Bobby's general outlook on healthy eating is the same as mine and the same as Rachael Ray's point of view in her latest book, '30 Minute Get Real Meals'. That is, avoid empty calories and eat reasonably sized portions. Bobby (and Rachael) both avoid extreme products such as 0 fat imitation cheeses and other dairy products. This is important not only because non-fat dairy (and many dairy imitation products such as margarine) simply do not behave the same as the real thing when baked or sautéed. Like Bobby, I also like to avoid the synthetic weight loss foods as you can never tell what some of the many chemicals put into the mix will do to you over time. We learned our lesson on margarine and transfats. I'll stick to moderate amounts of real butter and vegetable oils and go easy on other animal fats.

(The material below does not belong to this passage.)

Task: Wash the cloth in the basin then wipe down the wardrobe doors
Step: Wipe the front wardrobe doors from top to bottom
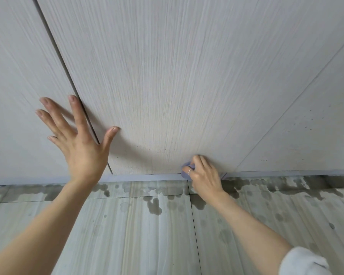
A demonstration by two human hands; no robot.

So why provide all the statistics when the objective would have been served by portion sizing, replacing white bread with lettuce wraps and whole grain flatbreads, and avoiding transfat sources. As I said above, these numbers are still useful if either carbohydrate or protein or fat content is important to your regimen.
As far as the recipes go, they are all classic Flay, with lots of strong flavors from chiles, cilantro, garlic and onions, vinegars, ginger, fresh herbs, and strongly flavored cheeses. There are a few grill friendly recipes such as cole slaw that are not actually grilled, but the large majority of the recipes have one or more grilled ingredients. Flay keeps the recipe selection on the healthy side by using lots of vegetable recipes (15), seafood recipes (26), and poultry recipes (11). That's over 2/3 of the recipes right there. There are only 16 four hoofed meat recipes and 8 drink and dessert recipes to round out the count. In addition to the selection, I really like the very simple organization into basic ingredients. All this really fits Bobby's `no nonsense American boy made good in the kitchen' persona.
Recommended to health conscience grilling enthusiasts.